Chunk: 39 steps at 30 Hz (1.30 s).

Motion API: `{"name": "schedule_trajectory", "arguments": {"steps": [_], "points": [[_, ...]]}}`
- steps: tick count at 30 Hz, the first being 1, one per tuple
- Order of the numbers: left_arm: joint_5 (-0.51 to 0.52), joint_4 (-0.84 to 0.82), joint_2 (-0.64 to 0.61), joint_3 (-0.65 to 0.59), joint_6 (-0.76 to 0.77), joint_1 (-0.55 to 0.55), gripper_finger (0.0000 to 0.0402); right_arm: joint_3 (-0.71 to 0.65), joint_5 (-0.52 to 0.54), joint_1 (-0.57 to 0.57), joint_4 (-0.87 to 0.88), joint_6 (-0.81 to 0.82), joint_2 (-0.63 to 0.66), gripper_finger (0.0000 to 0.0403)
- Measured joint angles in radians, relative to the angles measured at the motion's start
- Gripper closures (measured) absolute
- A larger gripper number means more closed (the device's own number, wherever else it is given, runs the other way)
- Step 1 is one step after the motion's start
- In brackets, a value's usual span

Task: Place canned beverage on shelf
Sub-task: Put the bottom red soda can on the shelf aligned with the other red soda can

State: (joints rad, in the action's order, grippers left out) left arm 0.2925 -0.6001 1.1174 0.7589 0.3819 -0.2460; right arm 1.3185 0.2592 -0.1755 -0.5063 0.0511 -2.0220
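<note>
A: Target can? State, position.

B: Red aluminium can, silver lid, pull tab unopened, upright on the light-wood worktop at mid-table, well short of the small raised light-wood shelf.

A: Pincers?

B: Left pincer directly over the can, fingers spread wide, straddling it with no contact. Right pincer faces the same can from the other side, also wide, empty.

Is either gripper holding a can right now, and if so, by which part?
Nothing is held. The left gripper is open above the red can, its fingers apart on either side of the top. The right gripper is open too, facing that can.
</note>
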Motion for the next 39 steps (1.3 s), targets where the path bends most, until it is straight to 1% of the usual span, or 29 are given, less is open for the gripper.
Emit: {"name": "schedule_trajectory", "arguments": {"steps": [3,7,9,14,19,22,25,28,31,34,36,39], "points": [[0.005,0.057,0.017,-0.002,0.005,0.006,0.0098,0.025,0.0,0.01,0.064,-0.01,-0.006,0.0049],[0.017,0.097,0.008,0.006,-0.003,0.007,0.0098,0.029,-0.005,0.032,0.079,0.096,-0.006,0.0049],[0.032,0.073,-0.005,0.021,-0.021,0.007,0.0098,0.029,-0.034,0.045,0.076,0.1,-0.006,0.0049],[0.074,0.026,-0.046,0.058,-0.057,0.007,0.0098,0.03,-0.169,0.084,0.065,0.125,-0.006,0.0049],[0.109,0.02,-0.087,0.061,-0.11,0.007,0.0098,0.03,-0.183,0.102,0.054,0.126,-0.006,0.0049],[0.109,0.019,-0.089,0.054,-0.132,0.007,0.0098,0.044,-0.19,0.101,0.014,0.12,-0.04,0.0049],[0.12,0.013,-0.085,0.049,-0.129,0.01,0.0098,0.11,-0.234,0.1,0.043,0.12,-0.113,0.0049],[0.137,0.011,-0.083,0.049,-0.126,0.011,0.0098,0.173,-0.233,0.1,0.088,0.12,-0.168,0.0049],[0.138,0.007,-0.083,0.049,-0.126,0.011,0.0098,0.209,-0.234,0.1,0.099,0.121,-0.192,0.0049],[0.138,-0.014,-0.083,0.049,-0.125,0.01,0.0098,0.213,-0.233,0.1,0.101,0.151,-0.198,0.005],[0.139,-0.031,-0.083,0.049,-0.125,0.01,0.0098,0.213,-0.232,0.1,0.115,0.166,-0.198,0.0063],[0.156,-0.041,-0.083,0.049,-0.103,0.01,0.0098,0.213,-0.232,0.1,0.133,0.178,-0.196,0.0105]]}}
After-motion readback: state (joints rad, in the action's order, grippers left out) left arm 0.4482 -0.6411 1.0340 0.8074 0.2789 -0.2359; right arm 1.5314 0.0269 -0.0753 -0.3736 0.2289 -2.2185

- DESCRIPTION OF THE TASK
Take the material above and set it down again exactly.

- ANSWER AREA
Chunk: 39 steps at 30 Hz (1.30 s).

Motion API: `{"name": "schedule_trajectory", "arguments": {"steps": [_], "points": [[_, ...]]}}`
- steps: tick count at 30 Hz, the first being 1, one per tuple
- Order of the numbers: left_arm: joint_5 (-0.51 to 0.52), joint_4 (-0.84 to 0.82), joint_2 (-0.64 to 0.61), joint_3 (-0.65 to 0.59), joint_6 (-0.76 to 0.77), joint_1 (-0.55 to 0.55), gripper_finger (0.0000 to 0.0402); right_arm: joint_3 (-0.71 to 0.65), joint_5 (-0.52 to 0.54), joint_1 (-0.57 to 0.57), joint_4 (-0.87 to 0.88), joint_6 (-0.81 to 0.82), joint_2 (-0.63 to 0.66), gripper_finger (0.0000 to 0.0403)
- Measured joint angles in radians, relative to the angles measured at the motion's start
- Gripper closures (measured) absolute
- A larger gripper number means more closed (the device's own number, wherever else it is given, runs the other way)
- Step 1 is one step after the motion's start
- In brackets, a value's usual span

Task: Place canned beverage on shelf
Sub-task: Put the bottom red soda can on the shelf aligned with the other red soda can

State: (joints rad, in the action's order, grippers left out) left arm 0.2925 -0.6001 1.1174 0.7589 0.3819 -0.2460; right arm 1.3185 0.2592 -0.1755 -0.5063 0.0511 -2.0220
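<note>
A: Target can? State, position.

B: Red aluminium can, silver lid, pull tab unopened, upright on the light-wood worktop at mid-table, well short of the small raised light-wood shelf.

A: Pincers?

B: Left pincer directly over the can, fingers spread wide, straddling it with no contact. Right pincer faces the same can from the other side, also wide, empty.

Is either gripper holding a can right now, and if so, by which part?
Nothing is held. The left gripper is open above the red can, its fingers apart on either side of the top. The right gripper is open too, facing that can.
</note>
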Motion for the next 39 steps (1.3 s), targets where the path bends most, until it is straight to 1% of the usual span, or 29 are given, less is open for the gripper.
Emit: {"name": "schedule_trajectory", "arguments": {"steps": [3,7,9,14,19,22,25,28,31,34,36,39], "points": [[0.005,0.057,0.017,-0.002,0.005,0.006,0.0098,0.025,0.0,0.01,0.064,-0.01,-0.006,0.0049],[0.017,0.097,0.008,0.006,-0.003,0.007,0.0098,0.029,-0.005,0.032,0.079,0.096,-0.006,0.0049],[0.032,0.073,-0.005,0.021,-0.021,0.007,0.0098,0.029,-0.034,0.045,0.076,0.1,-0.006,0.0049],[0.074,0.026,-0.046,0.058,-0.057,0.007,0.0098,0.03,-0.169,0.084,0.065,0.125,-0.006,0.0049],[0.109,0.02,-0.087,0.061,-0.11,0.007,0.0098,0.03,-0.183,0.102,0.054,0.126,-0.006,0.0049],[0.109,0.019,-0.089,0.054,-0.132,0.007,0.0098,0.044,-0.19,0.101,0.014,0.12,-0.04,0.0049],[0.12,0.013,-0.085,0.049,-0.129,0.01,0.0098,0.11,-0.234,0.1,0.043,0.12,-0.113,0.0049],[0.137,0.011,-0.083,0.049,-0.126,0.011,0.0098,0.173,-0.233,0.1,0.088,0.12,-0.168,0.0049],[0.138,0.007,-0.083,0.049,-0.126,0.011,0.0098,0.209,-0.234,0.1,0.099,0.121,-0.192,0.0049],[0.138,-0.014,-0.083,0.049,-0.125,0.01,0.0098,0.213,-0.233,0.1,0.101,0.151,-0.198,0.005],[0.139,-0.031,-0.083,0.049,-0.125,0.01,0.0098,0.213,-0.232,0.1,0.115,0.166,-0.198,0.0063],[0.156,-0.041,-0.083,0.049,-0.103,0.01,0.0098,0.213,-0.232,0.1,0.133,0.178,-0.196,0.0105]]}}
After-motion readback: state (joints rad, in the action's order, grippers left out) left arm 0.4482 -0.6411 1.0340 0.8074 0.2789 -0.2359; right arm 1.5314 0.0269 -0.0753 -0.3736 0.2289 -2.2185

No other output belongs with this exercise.